▸ **WHAT YOU HAVE TO DO**:
Among the lines of the records, count those containing the word "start", then give the number alone.

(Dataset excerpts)
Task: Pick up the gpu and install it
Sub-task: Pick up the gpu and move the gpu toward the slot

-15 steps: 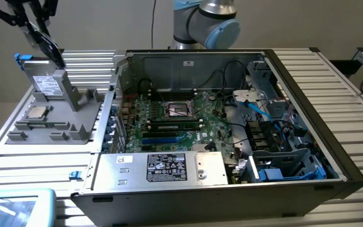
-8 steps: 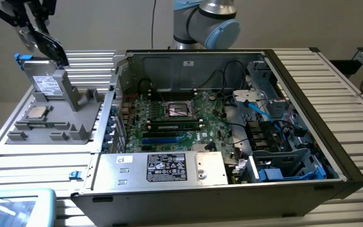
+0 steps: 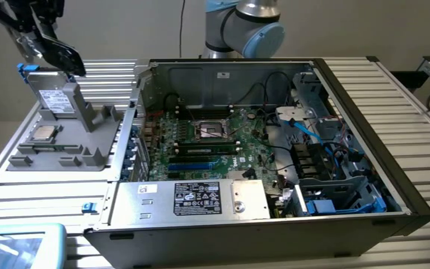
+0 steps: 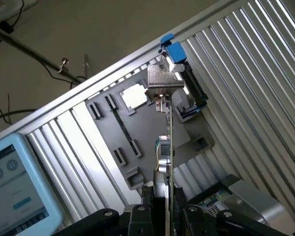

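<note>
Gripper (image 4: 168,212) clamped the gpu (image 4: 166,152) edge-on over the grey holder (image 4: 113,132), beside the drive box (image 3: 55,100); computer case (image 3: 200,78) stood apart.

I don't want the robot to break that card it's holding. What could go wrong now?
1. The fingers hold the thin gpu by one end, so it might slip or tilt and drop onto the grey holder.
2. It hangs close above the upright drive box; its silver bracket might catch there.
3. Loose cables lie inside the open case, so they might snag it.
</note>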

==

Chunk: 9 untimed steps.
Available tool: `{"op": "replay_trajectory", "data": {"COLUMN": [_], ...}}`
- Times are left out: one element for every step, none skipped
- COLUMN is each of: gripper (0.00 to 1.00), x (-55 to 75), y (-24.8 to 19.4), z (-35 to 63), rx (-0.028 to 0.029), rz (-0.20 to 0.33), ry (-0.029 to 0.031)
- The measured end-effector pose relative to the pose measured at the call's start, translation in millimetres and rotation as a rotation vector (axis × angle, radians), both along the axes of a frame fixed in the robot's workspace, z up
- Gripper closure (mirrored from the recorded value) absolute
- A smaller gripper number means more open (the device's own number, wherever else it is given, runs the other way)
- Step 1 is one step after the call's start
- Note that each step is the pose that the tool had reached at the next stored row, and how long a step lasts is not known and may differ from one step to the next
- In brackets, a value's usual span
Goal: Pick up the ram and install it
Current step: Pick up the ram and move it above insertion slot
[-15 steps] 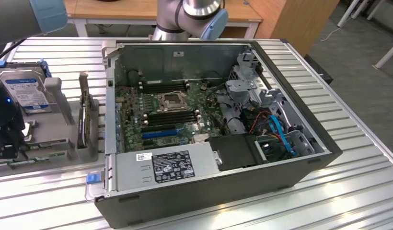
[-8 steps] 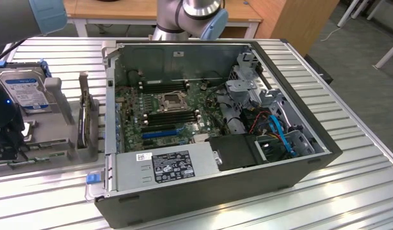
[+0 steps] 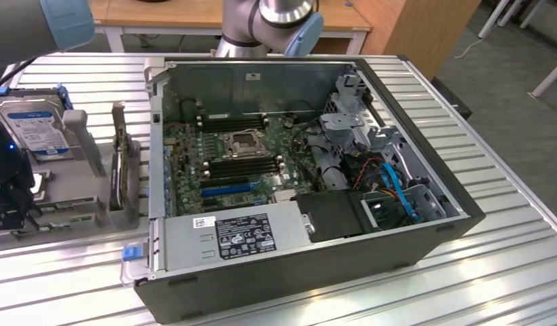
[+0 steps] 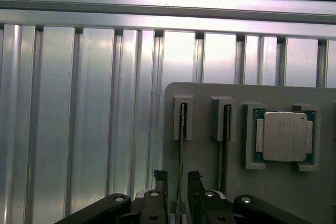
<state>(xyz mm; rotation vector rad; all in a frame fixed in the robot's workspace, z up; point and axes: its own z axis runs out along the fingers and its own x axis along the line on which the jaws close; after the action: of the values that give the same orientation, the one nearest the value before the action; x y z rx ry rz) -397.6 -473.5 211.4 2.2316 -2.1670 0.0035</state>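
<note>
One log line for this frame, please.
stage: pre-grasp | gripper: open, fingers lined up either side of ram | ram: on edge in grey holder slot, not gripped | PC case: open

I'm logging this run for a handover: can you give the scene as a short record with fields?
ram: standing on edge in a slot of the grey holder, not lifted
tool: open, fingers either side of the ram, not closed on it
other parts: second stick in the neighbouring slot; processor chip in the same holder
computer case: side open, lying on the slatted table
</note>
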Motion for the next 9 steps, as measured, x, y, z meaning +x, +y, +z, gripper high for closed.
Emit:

▸ **RESPONSE**:
2